Do Robots Need Body Language? Comparing Communication Modalities for Legible Motion Intent in Human-Shared Spaces
Jonathan Albert Cohen, Kye Shimizu, Allen Song, Vishnu Bharath, Kent Larson, Pattie Maes

TL;DR
This study evaluates how various signaling methods like motion, lights, text, and audio affect humans' ability to interpret a quadruped robot's navigation intentions in shared spaces.
Contribution
It provides initial evidence comparing implicit expressive motions with explicit signals and their impact on human understanding and trust.
Findings
Expressive motion improves prediction accuracy over other modalities.
Multimodal cues generally enhance interpretability.

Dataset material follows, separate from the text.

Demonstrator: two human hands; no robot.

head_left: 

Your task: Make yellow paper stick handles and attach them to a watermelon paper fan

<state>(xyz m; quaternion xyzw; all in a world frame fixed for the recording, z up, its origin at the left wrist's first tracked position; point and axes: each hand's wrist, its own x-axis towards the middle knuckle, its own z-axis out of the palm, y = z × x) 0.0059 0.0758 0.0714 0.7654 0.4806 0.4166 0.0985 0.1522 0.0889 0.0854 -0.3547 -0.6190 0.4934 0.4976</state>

Conflicting signals reduce user confidence and trust.
Abstract
Robots in shared spaces often move in ways that are difficult for people to interpret, placing the burden on humans to adapt. High-DoF robots exhibit motion that people read as expressive, intentionally or not, making it important to understand how such cues are perceived. We present an online video study evaluating how different signaling modalities, expressive motion, lights, text, and audio, shape people's ability to understand a quadruped robot's upcoming navigation actions (Boston Dynamics Spot). Across four common scenarios, we measure how each modality influences humans' (1) accuracy in predicting the robot's next navigation action, (2) confidence in that prediction, and (3) trust in the robot to act safely. The study tests how expressive motions compare to explicit channels, whether aligned multimodal cues enhance interpretability, and how conflicting cues affect user confidence…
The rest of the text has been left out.